Pre-workout nutrition is about setting up your session so you can train with steady energy and minimal stomach distraction. Your best choice depends on how long you have before training and how sensitive your digestion is.

  • Energy availability: top up easily used fuel so intensity feels manageable (especially intervals, lifting, team sports).
  • Stable blood sugar: avoid the “wired then crash” feeling by pairing carbs with the right amount of protein and keeping fat/fiber appropriate for the time window.
  • Comfort: reduce GI symptoms (bloating, cramps, reflux, urgency) by choosing low-residue, lower-fat, lower-spice options closer to training.

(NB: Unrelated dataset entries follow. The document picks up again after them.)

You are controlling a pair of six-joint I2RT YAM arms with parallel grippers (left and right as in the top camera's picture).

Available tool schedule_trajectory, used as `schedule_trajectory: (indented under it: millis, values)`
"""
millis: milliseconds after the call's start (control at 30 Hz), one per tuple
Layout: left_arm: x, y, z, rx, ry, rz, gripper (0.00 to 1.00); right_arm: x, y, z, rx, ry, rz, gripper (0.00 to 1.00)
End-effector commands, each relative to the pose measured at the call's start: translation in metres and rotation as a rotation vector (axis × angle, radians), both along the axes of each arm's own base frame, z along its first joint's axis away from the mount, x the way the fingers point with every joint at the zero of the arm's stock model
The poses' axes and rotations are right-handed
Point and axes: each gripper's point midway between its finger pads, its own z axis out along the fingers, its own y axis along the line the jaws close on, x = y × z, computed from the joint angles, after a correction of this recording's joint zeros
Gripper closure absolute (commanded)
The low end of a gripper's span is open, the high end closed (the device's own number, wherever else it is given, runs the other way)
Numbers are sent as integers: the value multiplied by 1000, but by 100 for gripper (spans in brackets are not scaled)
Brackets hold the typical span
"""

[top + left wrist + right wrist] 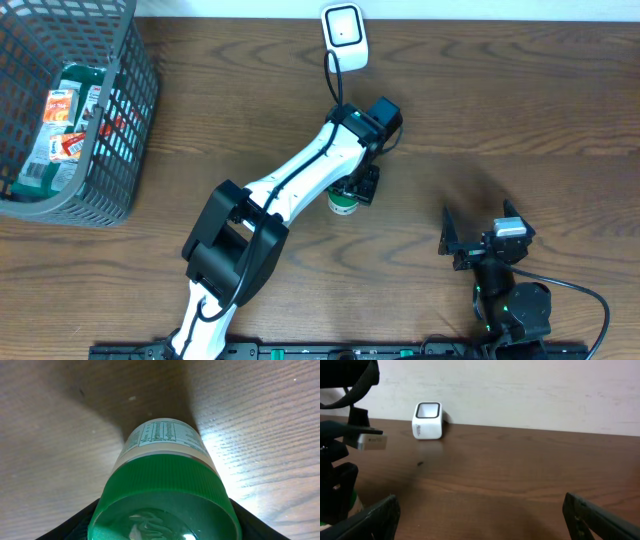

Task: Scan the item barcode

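Item: green-capped bottle (165, 460), upright on table (500, 100) short of scanner (343, 35), flanked by my left gripper (165, 527), clamped or not I cannot tell; right gripper (480, 505) spread, empty; step: grasping; next: lift, present barcode to scanner.

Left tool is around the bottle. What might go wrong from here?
1. The left tool flanks the bottle up beside its green cap; so high a grip may slip or tip it.
2. No barcode shows on the label, so it may end up facing away from the scanner.
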Motion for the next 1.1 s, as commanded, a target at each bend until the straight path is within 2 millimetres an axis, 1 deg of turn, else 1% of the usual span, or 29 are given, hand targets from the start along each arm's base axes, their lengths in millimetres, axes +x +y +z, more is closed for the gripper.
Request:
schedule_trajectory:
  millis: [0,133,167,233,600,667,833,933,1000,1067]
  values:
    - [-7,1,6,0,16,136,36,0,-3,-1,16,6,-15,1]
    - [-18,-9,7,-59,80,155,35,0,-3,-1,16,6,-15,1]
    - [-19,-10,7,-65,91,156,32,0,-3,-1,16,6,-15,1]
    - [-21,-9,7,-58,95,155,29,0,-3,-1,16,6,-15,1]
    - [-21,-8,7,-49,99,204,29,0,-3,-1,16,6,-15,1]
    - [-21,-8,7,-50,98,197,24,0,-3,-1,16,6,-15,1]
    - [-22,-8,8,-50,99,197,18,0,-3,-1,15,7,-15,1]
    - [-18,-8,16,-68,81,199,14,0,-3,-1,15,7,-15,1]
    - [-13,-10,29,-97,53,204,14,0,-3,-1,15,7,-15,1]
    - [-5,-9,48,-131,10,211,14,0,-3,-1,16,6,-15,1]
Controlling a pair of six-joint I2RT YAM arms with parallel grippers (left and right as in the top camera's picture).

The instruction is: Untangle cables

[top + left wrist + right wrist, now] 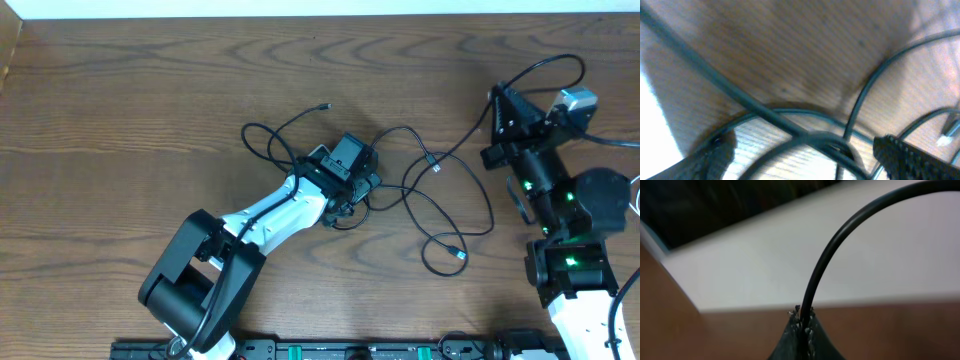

Timing Windows: Choose the Block That Matches Your Clock

Use the timing window you actually have. If you’re unsure, start conservative (smaller, simpler foods) and scale up as you learn your tolerance.

Block A: 3–4 Hours Before Training (Full Meal Window)

Goal: arrive fueled with time to digest a normal meal. This is the best window for including more fiber and fat (within reason) because you have time for stomach emptying.

Portion guidance (simple):

  • Carbs: 1–2 cupped hands (more if session is long or intense).
  • Protein: 1 palm.
  • Fat: 1 thumb (keep moderate if you’re prone to reflux).
  • Produce: 1 fist (choose cooked/low-fiber if sensitive).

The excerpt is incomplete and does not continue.